TASK BRIEF: Below are entries; output exactly the lines from the one with "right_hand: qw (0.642" to the one with "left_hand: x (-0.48", both included, and nothing else.

Segment Open

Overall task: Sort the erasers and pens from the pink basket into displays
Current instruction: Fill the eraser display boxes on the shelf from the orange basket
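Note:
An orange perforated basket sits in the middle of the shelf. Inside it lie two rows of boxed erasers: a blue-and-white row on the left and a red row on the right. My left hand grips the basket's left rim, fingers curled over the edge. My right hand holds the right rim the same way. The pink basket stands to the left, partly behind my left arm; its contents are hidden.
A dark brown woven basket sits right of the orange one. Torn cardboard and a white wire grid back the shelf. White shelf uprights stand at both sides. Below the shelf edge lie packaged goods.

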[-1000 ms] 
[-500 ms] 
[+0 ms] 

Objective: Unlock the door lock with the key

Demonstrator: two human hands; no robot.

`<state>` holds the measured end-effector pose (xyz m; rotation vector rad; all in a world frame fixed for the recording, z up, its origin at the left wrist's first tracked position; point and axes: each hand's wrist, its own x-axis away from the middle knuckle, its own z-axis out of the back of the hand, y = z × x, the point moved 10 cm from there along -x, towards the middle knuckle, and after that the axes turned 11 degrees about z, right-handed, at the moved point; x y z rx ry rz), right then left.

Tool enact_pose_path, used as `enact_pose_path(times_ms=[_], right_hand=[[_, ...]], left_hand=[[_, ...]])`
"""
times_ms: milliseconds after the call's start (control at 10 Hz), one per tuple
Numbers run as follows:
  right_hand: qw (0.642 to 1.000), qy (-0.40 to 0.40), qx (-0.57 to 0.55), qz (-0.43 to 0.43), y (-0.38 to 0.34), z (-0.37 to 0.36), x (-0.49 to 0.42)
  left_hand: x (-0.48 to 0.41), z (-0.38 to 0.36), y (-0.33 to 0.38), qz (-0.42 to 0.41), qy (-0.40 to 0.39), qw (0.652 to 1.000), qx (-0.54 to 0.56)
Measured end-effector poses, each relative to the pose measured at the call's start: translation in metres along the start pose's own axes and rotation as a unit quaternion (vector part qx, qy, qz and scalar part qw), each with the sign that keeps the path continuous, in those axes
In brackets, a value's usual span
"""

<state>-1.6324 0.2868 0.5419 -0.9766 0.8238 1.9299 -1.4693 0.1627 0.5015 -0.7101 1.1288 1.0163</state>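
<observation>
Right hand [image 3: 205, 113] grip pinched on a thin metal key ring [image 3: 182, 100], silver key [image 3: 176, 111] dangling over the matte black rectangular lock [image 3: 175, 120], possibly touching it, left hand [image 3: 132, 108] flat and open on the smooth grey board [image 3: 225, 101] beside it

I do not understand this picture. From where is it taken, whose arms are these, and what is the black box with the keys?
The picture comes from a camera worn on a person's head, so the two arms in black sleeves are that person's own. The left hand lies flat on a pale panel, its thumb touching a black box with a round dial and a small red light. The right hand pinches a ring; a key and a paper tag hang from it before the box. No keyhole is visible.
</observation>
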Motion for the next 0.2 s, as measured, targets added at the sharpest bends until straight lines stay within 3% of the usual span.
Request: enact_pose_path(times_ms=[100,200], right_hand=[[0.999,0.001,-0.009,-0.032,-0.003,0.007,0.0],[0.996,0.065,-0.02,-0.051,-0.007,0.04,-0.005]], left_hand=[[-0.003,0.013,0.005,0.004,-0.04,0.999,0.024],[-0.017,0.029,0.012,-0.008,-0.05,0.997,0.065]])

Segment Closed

FINAL ANSWER:
  right_hand: qw (0.642 to 1.000), qy (-0.40 to 0.40), qx (-0.57 to 0.55), qz (-0.43 to 0.43), y (-0.38 to 0.34), z (-0.37 to 0.36), x (-0.49 to 0.42)
  left_hand: x (-0.48 to 0.41), z (-0.38 to 0.36), y (-0.33 to 0.38), qz (-0.42 to 0.41), qy (-0.40 to 0.39), qw (0.652 to 1.000), qx (-0.54 to 0.56)

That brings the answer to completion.